(Saved data entries)
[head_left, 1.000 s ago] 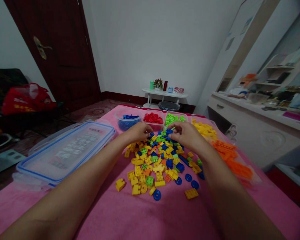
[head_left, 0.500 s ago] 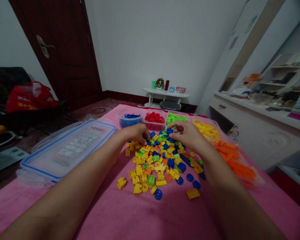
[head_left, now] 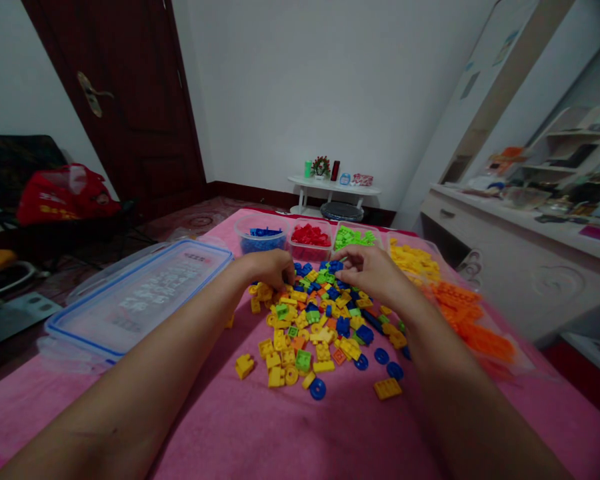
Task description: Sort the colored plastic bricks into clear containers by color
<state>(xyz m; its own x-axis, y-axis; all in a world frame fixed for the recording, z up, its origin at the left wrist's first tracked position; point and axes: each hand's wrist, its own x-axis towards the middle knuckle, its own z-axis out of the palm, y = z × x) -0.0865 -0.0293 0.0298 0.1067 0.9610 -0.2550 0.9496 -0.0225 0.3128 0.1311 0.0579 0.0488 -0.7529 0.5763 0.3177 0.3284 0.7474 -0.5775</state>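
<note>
A loose heap of toy building bricks point(head_left: 325, 313), mostly yellow with blue, green and orange ones, lies on the pink cloth. At its far left edge, my left hand point(head_left: 274, 268) reaches down with fingers curled together; its fingertips are partly hidden among yellow bricks, so what they pinch cannot be made out. My right hand point(head_left: 367, 268) hovers over the far right of the heap. Its thumb and forefinger are apart, close to some blue bricks point(head_left: 335, 266), and no brick shows plainly in its grasp.
Behind the heap stand clear tubs of blue pieces point(head_left: 264, 243), red pieces point(head_left: 310, 235) and green pieces point(head_left: 354, 237). Yellow bricks point(head_left: 415, 259) and orange bricks point(head_left: 460, 313) fill containers at right. A blue-rimmed plastic lid point(head_left: 180, 300) lies at left.
My left hand has shifted slightly left and its fingers have drawn in toward the yellow bricks. The right hand has stayed nearly in place, its fingers a little nearer the blue bricks.
</note>
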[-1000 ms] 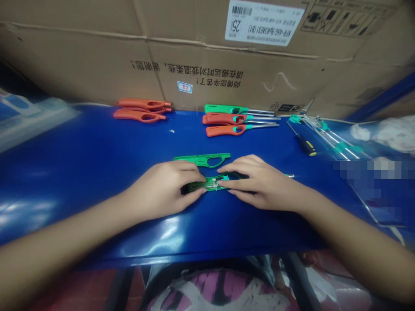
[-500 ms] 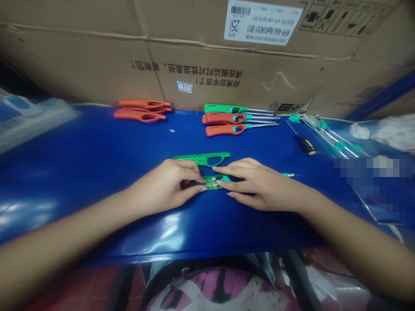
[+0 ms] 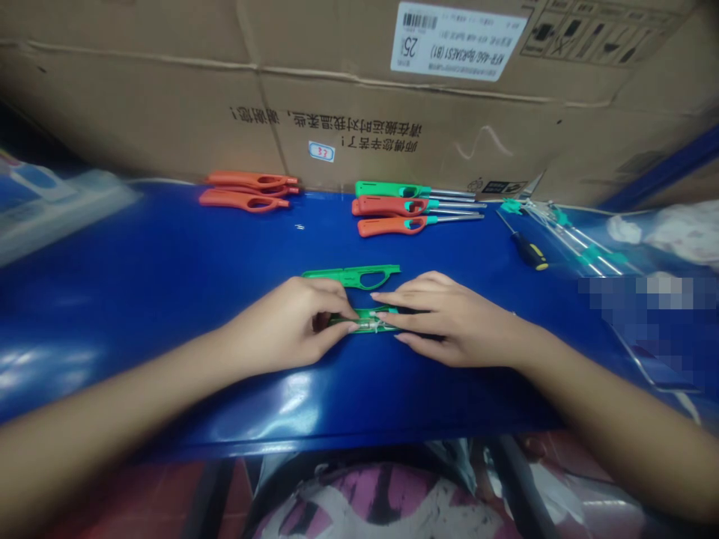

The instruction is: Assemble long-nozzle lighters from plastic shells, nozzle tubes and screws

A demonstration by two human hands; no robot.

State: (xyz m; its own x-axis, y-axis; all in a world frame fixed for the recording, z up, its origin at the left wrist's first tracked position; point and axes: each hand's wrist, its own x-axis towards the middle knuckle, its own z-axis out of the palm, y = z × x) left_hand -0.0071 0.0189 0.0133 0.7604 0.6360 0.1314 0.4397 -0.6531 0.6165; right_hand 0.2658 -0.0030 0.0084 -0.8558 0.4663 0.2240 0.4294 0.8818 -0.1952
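Note:
In the middle of the table lies an open green lighter half-shell (image 3: 362,328), with small pale parts and a thin wire inside it. My left hand (image 3: 297,318) pinches its left end between thumb and fingers. Over the right end rests my right hand (image 3: 454,322), thumb at the near edge, a finger on the inner parts and another along the far edge. It hides the lighter's front end. Just behind, a matching empty green half-shell (image 3: 351,275) with a trigger loop lies on the table, partly behind my left fingers.
Orange lighter handles (image 3: 247,201) lie at the back left. Assembled lighters with metal tubes (image 3: 393,226) are at the back centre. To the right are a black-and-yellow screwdriver (image 3: 528,251) and several loose metal tubes (image 3: 584,243). A cardboard box (image 3: 168,97) walls off the back.
The metal tip that showed beyond my right hand is now out of sight. My right fingers have shifted slightly on the half-shell; my left hand keeps its pinch.

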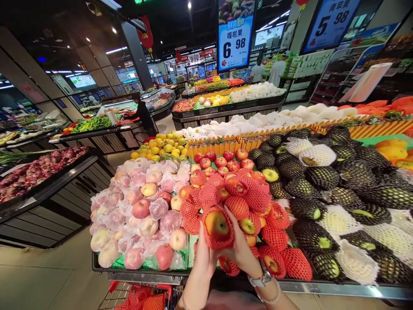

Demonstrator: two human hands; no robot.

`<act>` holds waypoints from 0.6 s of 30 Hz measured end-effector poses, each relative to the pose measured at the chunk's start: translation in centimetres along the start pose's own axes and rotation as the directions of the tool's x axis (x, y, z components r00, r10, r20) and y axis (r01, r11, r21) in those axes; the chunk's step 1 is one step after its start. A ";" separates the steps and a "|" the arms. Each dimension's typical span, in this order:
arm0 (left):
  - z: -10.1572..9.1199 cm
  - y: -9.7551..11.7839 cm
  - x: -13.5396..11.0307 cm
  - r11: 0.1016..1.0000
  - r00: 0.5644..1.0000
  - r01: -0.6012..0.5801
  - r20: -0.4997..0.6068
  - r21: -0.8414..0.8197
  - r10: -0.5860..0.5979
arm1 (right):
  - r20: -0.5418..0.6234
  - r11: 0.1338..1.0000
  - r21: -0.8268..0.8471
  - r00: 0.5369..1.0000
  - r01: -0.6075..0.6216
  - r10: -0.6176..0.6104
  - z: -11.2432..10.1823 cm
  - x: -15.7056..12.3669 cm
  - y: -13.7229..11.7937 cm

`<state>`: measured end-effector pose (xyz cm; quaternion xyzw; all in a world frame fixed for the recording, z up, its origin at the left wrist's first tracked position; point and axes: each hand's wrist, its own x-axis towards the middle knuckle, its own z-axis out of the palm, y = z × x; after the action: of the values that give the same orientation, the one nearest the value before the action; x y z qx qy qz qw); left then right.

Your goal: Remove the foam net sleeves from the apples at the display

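Between both hands I hold an apple (218,226) in a red foam net, raised over the front of the fruit stand. My left hand (204,252) cups it from the left and below. From the right, my right hand (238,241) wraps it, with a watch on that wrist. Behind the held apple lies a heap of apples in red foam nets (238,206), and bare red apples (221,162) sit farther back. Plastic-wrapped apples (129,224) fill the section to the left.
Dark-netted green fruit (342,181) lies to the right, some in white foam nets. Below the stand's front edge is a shopping cart (109,297) holding red foam nets. An onion bin (48,172) stands left. A person in dark clothes (143,114) is farther back.
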<state>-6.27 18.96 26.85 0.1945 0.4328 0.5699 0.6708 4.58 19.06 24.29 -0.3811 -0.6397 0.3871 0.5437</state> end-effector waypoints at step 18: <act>-3.5 -0.5 1.9 0.928 0.938 -0.342 -0.010 0.147 0.348 | -0.153 0.993 0.035 0.982 -0.109 0.113 0.7 -0.4 0.9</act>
<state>-8.78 19.74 23.88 0.3046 0.4435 0.6500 0.5367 4.02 18.97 23.22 -0.4379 -0.5683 0.3945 0.5742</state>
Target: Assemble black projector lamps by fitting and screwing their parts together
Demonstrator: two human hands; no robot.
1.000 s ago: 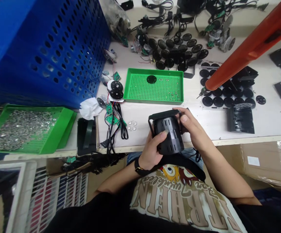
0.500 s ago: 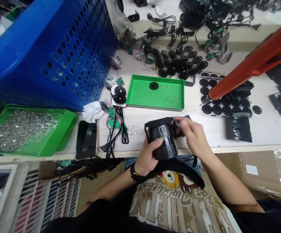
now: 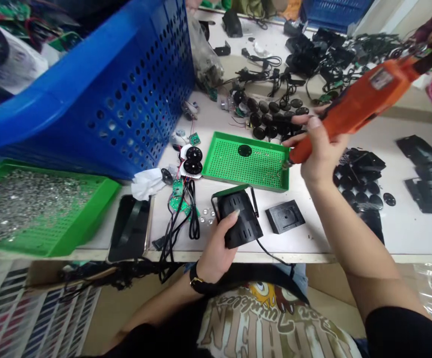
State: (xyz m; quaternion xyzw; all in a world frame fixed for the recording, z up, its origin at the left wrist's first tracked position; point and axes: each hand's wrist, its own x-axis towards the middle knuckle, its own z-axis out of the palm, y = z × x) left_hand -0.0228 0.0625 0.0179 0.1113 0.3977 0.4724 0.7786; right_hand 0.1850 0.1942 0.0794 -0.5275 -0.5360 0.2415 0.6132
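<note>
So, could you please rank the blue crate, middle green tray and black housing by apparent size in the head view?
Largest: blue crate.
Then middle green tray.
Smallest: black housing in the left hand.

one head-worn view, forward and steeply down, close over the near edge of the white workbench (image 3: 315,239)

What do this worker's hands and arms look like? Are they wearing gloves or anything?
No gloves: both the left hand and the right hand are bare, as are the forearms. A dark wristwatch with a gold-coloured case sits on the left wrist. The left fingers have longish nails. A black short sleeve covers the right upper arm.
</note>
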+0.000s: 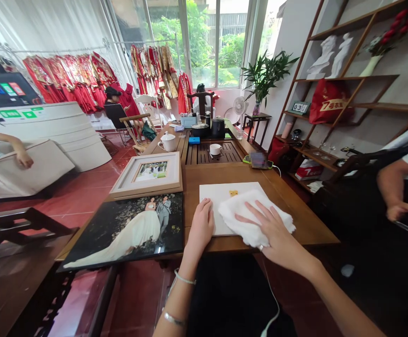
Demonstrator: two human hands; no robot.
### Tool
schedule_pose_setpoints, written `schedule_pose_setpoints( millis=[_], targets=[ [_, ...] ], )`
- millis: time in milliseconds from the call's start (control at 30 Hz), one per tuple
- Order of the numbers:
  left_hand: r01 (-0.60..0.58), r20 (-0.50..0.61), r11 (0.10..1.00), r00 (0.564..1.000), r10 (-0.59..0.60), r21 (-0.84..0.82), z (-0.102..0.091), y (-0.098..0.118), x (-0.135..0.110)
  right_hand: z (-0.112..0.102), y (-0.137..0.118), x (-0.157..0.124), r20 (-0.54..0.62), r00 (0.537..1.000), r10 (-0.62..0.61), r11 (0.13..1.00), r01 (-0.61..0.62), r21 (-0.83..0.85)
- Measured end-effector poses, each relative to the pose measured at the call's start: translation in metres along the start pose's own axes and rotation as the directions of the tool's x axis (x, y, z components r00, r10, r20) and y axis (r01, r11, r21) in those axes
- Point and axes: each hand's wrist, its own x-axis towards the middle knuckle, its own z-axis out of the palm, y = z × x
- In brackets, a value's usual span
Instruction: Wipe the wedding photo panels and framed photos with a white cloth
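A white flat board point(221, 194) with a small yellow mark lies on the wooden table point(295, 206) in front of me. My left hand point(201, 225) rests on the board's left edge, fingers curled over it. My right hand point(269, 228) lies flat with fingers spread on a white towel point(249, 213) that covers the board's right part. A large wedding photo print point(127, 229) lies at the left, and a framed photo point(149, 173) sits behind it.
A tea tray point(221, 152) with cups, a white teapot point(169, 141) and kettles stands farther back, with a phone point(259, 160) beside it. A seated person's arm point(397, 187) is at the right by wooden shelves point(347, 79). Another person at the left holds a white panel point(25, 171). Red garments hang behind.
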Motion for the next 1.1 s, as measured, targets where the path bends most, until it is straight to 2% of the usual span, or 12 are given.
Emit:
schedule_pose_setpoints(
  millis=[133, 233, 400, 600, 700, 867, 1100],
  targets=[
    [-0.014, 0.022, 1.000, 1.000, 0.014, 0.009, -0.002, 0.000, 0.000, -0.002, -0.009, -0.023, 0.025, 0.999, -0.045, 0.999, 0.045, -0.001],
    [-0.027, 0.032, 1.000, 0.999, 0.027, 0.008, -0.003, 0.000, 0.000, -0.001, -0.005, -0.016, 0.020, 0.999, -0.037, 0.999, 0.037, -0.005],
    [-0.032, 0.041, 0.999, 0.999, 0.031, 0.005, -0.004, -0.002, 0.001, 0.004, 0.009, 0.030, 0.022, 0.999, 0.043, 0.999, -0.042, -0.025],
    [-0.043, 0.018, 0.999, 0.999, 0.043, -0.009, -0.001, -0.005, 0.000, 0.004, 0.014, 0.099, 0.114, 0.976, 0.183, 0.983, -0.179, -0.045],
    [-0.037, 0.013, 0.999, 0.999, 0.038, -0.005, 0.000, -0.005, 0.000, 0.005, 0.008, 0.115, 0.154, 0.968, 0.197, 0.980, -0.193, -0.039],
    [-0.038, 0.003, 0.999, 0.999, 0.038, -0.013, -0.002, -0.002, 0.001, 0.007, -0.004, 0.099, 0.116, 0.988, 0.101, 0.995, -0.099, -0.021],
    [-0.055, 0.003, 0.998, 0.998, 0.055, -0.042, -0.005, 0.001, 0.000, 0.005, -0.021, 0.045, 0.077, 0.997, 0.008, 1.000, -0.007, -0.014]
  ],
)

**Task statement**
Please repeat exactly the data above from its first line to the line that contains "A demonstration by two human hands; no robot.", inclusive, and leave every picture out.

**Response to this task**
[head_left, 1.000 s ago] 
[head_left, 0.500 s ago] 
[head_left, now] 
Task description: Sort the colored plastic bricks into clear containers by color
<state>(xyz m; its own x-axis, y-axis; all in a world frame fixed for the recording, z up, its origin at the left wrist's first tracked position; point and axes: each hand's wrist, its own x-axis towards the middle knuckle, its own z-axis out of the palm, y = z × x) -0.0865 -0.0293 0.0298 0.1067 0.9610 -0.2550 0.9496 -0.0225 0.3128 0.1311 0.0579 0.0488 -0.7529 0.5763 0.3177 0.3284 0.7474 -0.5775</state>
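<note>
A loose heap of toy building bricks point(head_left: 325, 313), mostly yellow with blue, green and orange ones, lies on the pink cloth. At its far left edge, my left hand point(head_left: 274, 268) reaches down with fingers curled together; its fingertips are partly hidden among yellow bricks, so what they pinch cannot be made out. My right hand point(head_left: 367, 268) hovers over the far right of the heap. Its thumb and forefinger are apart, close to some blue bricks point(head_left: 335, 266), and no brick shows plainly in its grasp.
Behind the heap stand clear tubs of blue pieces point(head_left: 264, 243), red pieces point(head_left: 310, 235) and green pieces point(head_left: 354, 237). Yellow bricks point(head_left: 415, 259) and orange bricks point(head_left: 460, 313) fill containers at right. A blue-rimmed plastic lid point(head_left: 180, 300) lies at left.
My left hand has shifted slightly left and its fingers have drawn in toward the yellow bricks. The right hand has stayed nearly in place, its fingers a little nearer the blue bricks.
</note>
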[-1000 ms] 
[-500 ms] 
[+0 ms] 

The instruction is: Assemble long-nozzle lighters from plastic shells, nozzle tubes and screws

A demonstration by two human hands; no robot.

The required output has now been supplied.